Kirgistan to niewielki kraj, wciśnięty między Chiny a Kazachstan. Tamtejsze władze w ramach eksperymentu chcą zachęcić swoich obywateli, by swoje oszczędności przechowywali nie w bydle - jak dotychczas - a w złocie - informuje Bloomberg. Szef kirgiskiego banku narodowego Tolkunbek Abdygulow przyznał, że „marzy” o tym, aby każdy z 6 milionów obywateli kraju posiadał przynajmniej 100 gramów złota.
Bank centralny Kirgistanu chce, by każdy obywatel przechowywał swoje oszczędności na różne sposoby i częściej lokował je w złocie. Jak poinformował Abdygulow, w ciągu ostatnich dwóch lat bank sprzedał Kirgizom 140 kg kruszcu.
- Złoto może być przechowywane przez długi czas i mimo zmienności cen na światowych rynkach, nie traci na wartości w znaczeniu oszczędności - przekazał w wywiadzie. - Spróbuję zrealizować to marzenie szybciej - dodał.
Wbrew trendom
- Mamy nadzieję, że obywatele naszego kraju nauczą się, jak różnicować swoje oszczędności i lokować je w aktywa, które są bardziej płynne - i co ważniejsze - takie, które utrzymują swoją wartość - powiedział Abddygulow cytowany przez Bloomberga.
Szef banku centralnego Kirgistanu zignorował trendy funkcjonujące w polityce światowych banków centralnych, które są największymi posiadaczami sztabek złota.
Podczas gdy banki centralne z innych krajów rezygnują z pozyskiwania sztabek złota, bank kirgiski nastawia się na ich zakupem. To właśnie złoto jest największym dobrem eksportowym tego kraju.
Jest szansa dla planu
Szef kirgiskiego banku centralnego wierzy, że jego plan ma szansę na realizację. Gdyby plan się powiódł, to cała populacja kraju znajdzie się w posiadaniu ok. 600 ton złota, czyli trzydziestokrotności aktualnego rocznego wydobycia kruszcu w tym kraju. Abdygulov pytany przez Bloomberga o ramy czasowe wdrożenia swojego pomysłu, odmówił odpowiedzi.

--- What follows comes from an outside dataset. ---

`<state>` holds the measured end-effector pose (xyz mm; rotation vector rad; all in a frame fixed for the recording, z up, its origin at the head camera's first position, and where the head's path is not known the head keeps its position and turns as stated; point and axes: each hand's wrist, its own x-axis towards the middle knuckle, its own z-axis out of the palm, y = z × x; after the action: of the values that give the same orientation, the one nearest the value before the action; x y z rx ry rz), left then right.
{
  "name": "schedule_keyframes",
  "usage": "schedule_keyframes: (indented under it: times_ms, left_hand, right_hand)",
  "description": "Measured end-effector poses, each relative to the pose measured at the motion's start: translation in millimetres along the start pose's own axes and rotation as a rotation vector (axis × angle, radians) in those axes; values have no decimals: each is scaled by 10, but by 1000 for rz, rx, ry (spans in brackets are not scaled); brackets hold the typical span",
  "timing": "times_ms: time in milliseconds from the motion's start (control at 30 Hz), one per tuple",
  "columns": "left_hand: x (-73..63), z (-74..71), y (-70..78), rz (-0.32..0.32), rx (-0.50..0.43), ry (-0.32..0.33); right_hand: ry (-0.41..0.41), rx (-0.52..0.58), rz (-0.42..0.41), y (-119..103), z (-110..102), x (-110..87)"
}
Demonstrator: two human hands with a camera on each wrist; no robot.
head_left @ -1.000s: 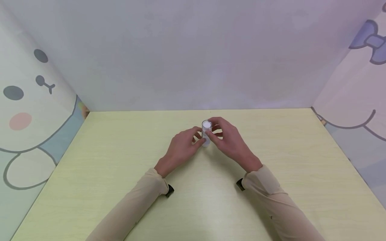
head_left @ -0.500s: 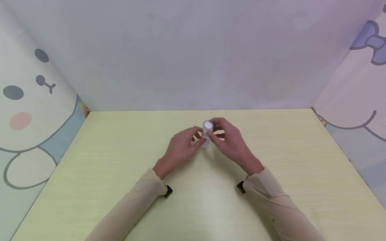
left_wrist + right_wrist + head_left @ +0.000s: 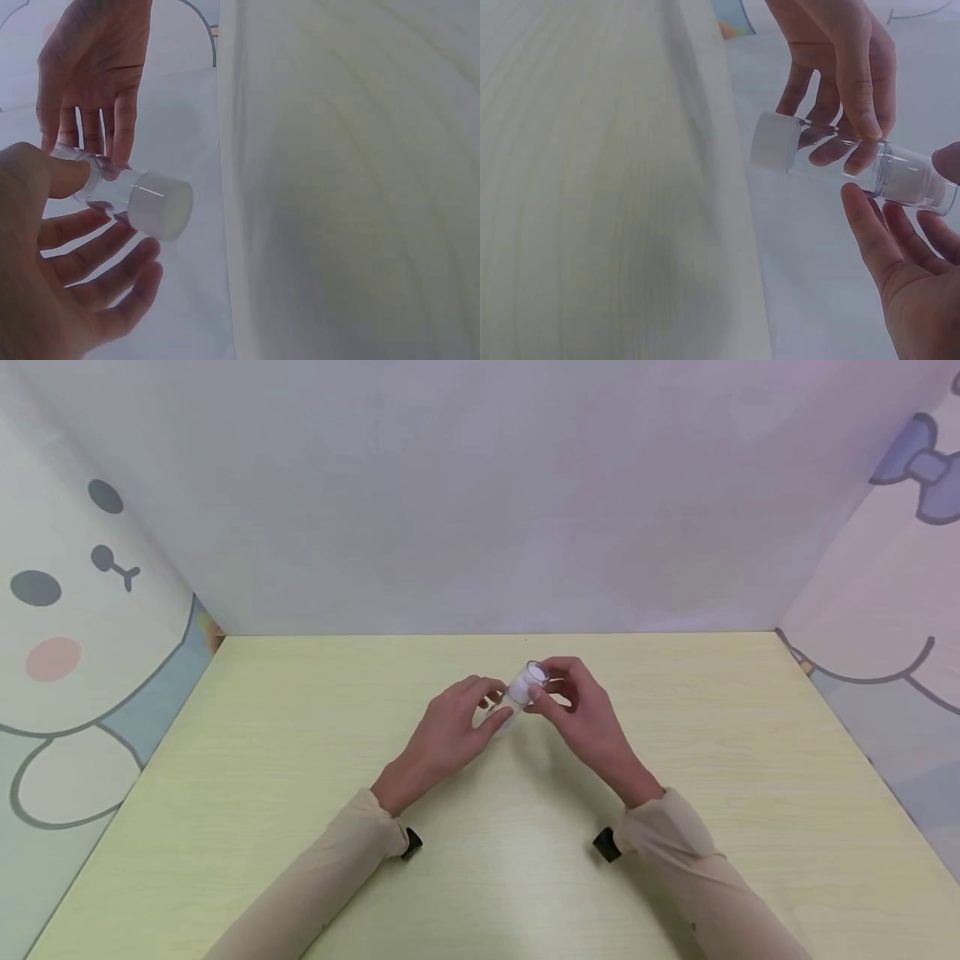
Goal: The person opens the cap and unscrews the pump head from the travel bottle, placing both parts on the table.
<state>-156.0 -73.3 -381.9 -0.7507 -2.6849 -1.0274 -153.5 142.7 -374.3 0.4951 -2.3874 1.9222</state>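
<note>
Tipped over from nearly upright since the earlier frame, a clear bottle (image 3: 519, 692) is now held slanted above the far part of the table (image 3: 480, 877), its rim leaning right. Its body is gripped by the left hand (image 3: 453, 727) and its upper end pinched by the right hand (image 3: 583, 710), while its white end (image 3: 160, 206) is angled down, apart from the table.

I see a pale wooden table (image 3: 750, 760) across the lower frame, plain grey-lilac wall (image 3: 480, 493) above, cartoon-printed panels (image 3: 97, 668) at both side edges.
</note>
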Motion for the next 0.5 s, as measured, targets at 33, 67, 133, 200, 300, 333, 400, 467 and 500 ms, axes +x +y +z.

Złoto w sejfie, a nie w ziemi
Bank centralny Kirgistanu przygotowuje także dla posiadaczy złota różne możliwości magazynowania - np. sejfy w bankach komercyjnych oraz nawet banku centralnym.
Zdaniem Abdygulowa Kirgizi trzymają często złoto w domu bądź nawet zakopują je w ziemi.
Jak zapewniał Abdygulow, kirgiski bank centralny zapewnia płynność kruszcu tym, którzy zdecydują się w niego zainwestować.
- Nie tylko sprzedajemy, ale także skupujemy sztabki - zaznaczył szef banku centralnego Kirgistanu.
"Reguła trzech"
Jak podaje Bloomberg, stojący na czele banku centralnego Kirgistanu od 2014 roku Tolkunbek Abdygulow jest entuzjastą złota, ale nie ignoruje całkowicie znaczenia dolara. Jego podejście do polityki oparte jest na tzw. „regule trzech” - podziale oszczędności pomiędzy walutę kirgiską - som, walutę obcą i złoto.
Według prognoz Abdygulova cena złota w średnim terminie pozostanie na aktualnym poziomie.
- Delikatne odchylenia są możliwe, ale to nic znaczącego - ocenia szef banku centralnego Kirgistanu.